◆ **Goal of the exercise**
Find every line below with the word "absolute" in it, and copy each one.

Supplied information Start Marker

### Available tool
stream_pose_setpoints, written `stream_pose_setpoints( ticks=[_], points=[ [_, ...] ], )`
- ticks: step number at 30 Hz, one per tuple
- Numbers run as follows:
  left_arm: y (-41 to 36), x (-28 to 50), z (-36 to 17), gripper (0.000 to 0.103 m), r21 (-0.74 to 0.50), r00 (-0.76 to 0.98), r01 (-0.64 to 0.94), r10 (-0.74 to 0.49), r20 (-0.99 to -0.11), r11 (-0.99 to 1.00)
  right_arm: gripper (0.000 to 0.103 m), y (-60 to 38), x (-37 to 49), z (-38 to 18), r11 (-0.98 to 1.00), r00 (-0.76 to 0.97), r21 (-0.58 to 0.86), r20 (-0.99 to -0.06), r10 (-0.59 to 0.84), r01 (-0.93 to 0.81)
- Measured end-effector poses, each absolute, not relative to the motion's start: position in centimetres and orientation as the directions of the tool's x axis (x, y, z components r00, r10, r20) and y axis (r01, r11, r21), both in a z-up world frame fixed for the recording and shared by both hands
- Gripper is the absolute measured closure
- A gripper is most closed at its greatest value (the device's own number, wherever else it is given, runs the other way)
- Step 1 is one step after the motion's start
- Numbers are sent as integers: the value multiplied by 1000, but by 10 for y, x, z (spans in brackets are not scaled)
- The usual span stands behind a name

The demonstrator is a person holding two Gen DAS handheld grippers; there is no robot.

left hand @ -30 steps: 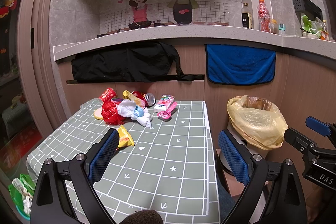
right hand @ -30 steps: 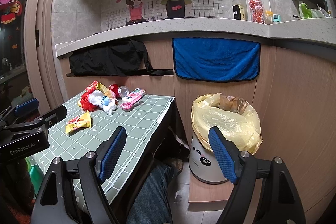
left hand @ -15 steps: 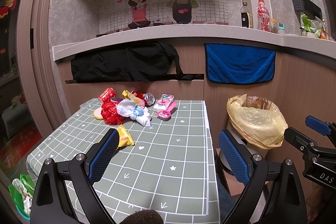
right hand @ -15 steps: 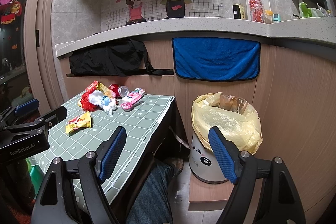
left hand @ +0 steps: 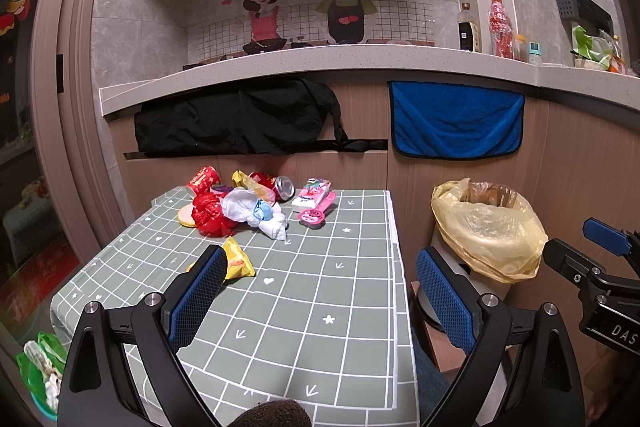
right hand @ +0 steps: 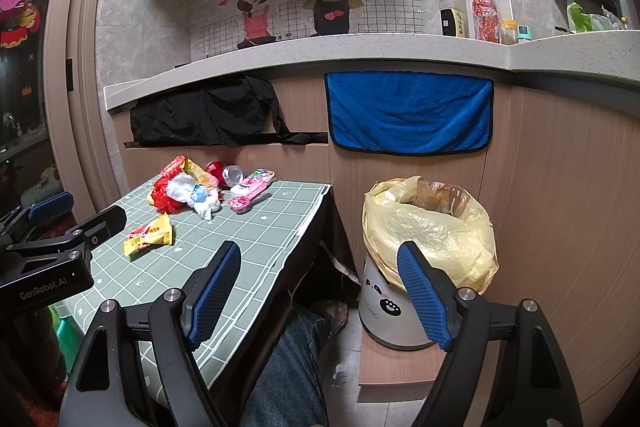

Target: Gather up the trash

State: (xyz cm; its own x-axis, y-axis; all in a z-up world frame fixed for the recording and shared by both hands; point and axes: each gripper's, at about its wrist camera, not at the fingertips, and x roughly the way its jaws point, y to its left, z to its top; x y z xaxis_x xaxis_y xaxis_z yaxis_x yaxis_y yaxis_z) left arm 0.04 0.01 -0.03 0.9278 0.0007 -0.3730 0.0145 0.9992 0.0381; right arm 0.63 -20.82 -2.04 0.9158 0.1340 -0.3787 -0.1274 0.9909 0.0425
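Nothing is changing since earlier: left tongs (left hand: 320, 291) and right tongs (right hand: 320, 291) are staying spread, empty. Crumpled wrapper trash pile (left hand: 240, 207) is lying on green grid-patterned table (left hand: 320, 307), left of yellow-bagged bin (right hand: 432, 223).

Legible text, catalogued:

- Wall mural (left hand: 332, 7), far ahead of both tongs, above the counter: Chinese characters in two rows, upper right of the cartoon couple; reads roughly "有你在的地方 / 就是家".
- Left tongs body (right hand: 44, 287), seen at the left edge of the right wrist view: white lettering "GenRobot.AI".
- Right tongs body (left hand: 616, 327), at the right edge of the left wrist view: white letters "DAS", cut off by the frame.
- Yellow snack wrapper (right hand: 150, 233), on the surface ahead-left of the right tongs: red printed band, wording too small to read.
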Motion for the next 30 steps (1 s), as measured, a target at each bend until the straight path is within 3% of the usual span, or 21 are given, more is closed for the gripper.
stream_pose_setpoints(
  ticks=[16,30],
  points=[
    [-1,1,1,8,27,932,7,3,-363,1000,25,-210,10,-20,992,917,39,-379,127,-122],
    [72,78,14,8,-21,936,-14,6,-353,1000,25,-195,81,19,992,941,4,-317,118,-123]
  ],
)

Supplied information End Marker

◆ **Exercise response**
- Measured end-effector poses, each absolute, not relative to the motion's start: position in centimetres and orientation as the directions of the tool's x axis (x, y, z components r00, r10, r20) and y axis (r01, r11, r21), both in a z-up world frame fixed for the recording and shared by both hands
- Gripper is the absolute measured closure

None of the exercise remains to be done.